See the following video for further assistance on running Jupyter Notebook on HPRC's Portal: Primer: Running Jupyter Notebook on the HPRC Portal

Your custom Notebook environment must be created on the command line for later use on the Jupyter Notebook portal app.

Notice that you will need to make sure you have enough available file quota (~10,000) since conda and pip creates thousands of files.

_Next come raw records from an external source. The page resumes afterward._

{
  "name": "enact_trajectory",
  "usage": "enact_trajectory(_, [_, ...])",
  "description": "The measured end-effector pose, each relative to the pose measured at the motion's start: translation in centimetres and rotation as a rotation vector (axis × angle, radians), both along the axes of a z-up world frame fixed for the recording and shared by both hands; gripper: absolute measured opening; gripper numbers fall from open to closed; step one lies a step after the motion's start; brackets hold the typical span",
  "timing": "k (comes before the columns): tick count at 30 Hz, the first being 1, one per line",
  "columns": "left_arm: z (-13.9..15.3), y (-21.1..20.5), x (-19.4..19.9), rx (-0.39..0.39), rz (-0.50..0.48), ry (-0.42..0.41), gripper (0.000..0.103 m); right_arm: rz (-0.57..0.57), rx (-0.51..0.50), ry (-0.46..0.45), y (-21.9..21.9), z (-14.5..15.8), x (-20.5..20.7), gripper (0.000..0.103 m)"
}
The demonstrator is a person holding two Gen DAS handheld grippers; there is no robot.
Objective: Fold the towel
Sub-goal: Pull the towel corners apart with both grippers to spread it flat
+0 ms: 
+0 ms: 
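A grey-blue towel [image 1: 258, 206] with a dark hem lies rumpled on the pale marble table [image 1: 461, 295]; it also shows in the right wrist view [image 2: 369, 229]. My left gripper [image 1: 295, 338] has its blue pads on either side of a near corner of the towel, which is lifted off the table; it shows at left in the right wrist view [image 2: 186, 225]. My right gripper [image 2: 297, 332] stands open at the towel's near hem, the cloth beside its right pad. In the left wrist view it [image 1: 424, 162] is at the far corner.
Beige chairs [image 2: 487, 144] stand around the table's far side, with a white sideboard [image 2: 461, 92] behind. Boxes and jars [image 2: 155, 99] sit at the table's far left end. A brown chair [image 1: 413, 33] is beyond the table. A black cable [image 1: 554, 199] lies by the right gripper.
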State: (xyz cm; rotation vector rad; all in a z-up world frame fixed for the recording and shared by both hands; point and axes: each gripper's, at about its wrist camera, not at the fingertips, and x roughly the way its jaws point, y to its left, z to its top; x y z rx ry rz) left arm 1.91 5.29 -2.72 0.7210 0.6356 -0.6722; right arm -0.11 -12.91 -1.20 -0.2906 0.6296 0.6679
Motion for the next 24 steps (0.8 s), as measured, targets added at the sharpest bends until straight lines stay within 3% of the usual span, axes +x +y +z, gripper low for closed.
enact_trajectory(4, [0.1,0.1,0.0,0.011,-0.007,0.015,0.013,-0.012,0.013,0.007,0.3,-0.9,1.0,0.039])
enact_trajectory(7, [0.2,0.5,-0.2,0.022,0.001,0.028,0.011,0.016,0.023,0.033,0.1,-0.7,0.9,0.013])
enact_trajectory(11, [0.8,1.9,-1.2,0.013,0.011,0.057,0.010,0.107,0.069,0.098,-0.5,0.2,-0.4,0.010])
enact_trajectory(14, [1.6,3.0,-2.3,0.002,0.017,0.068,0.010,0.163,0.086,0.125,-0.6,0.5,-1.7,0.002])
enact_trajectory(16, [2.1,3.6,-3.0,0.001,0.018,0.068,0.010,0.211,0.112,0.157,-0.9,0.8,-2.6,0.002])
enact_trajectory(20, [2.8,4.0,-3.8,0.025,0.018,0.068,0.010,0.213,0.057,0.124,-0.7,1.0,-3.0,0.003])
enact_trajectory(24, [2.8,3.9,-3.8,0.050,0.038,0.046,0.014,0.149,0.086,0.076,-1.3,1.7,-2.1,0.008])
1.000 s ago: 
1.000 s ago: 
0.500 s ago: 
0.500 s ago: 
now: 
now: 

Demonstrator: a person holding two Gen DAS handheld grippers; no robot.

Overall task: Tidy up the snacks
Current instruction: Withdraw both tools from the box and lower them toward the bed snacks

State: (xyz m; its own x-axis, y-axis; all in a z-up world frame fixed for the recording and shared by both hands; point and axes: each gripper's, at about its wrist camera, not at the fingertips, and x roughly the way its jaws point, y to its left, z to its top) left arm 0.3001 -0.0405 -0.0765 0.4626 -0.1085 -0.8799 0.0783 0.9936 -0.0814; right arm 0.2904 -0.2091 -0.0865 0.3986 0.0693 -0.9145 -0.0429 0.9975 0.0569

This table can help you decide when to use a Python module and when to use an Anaconda module for installing python packages.

Python

Anaconda

Example module

module load Python/3.8.6

module load Anaconda3/5.3.0-

When to use

When only python packages are required

When C, C++ or R modules are required for installing a software package with an extensive dependency list (Example: qiime2)
Can also install programming languages with specific versions such as Python, R, Ruby, Lua, Scala, Java, JavaScript, C/ C++, FORTRAN, Julia and more within a conda environment

Python version

only the same version as the module loaded

can install any version of Python 3 within Anaconda

Env location

virtual environment can be saved in any directory. It's up to the user to remember where environments are saved

Manages environments in a centralized location:
   $SCRATCH/.conda/envs

Env activation

Must provide full or relative path when activating
Command Line Example:
   source activate $SCRATCH/my_envs/env_name/bin/activate
Terra Jupyter Notebook Portal App Example:
  $SCRATCH/my_envs/env_name/bin/activate

Only need to provide environment name when activating
Command Line Example:
   source activate env_name
Jupyter Notebook Portal App Example:
  env_name

Available packages

PyPI

anaconda cloud (includes bioconda) and PyPI

Package install command

pip

conda (for Anaconda packages)
pip (for PyPI packages)

Installation type

wheel or source

precompiled binaries (using 'conda install pkg_name')
wheel or source (using 'pip install --user pkg_name')

software speed

Specific software packages such as TensorFlow non-GPU are much faster when configured correctly than Anaconda binaries since they are compiled from source and can take advantage of CPU features. However, the performance for GPU versions of the TensorFlow modules versus Anaconda environments are relatively similar.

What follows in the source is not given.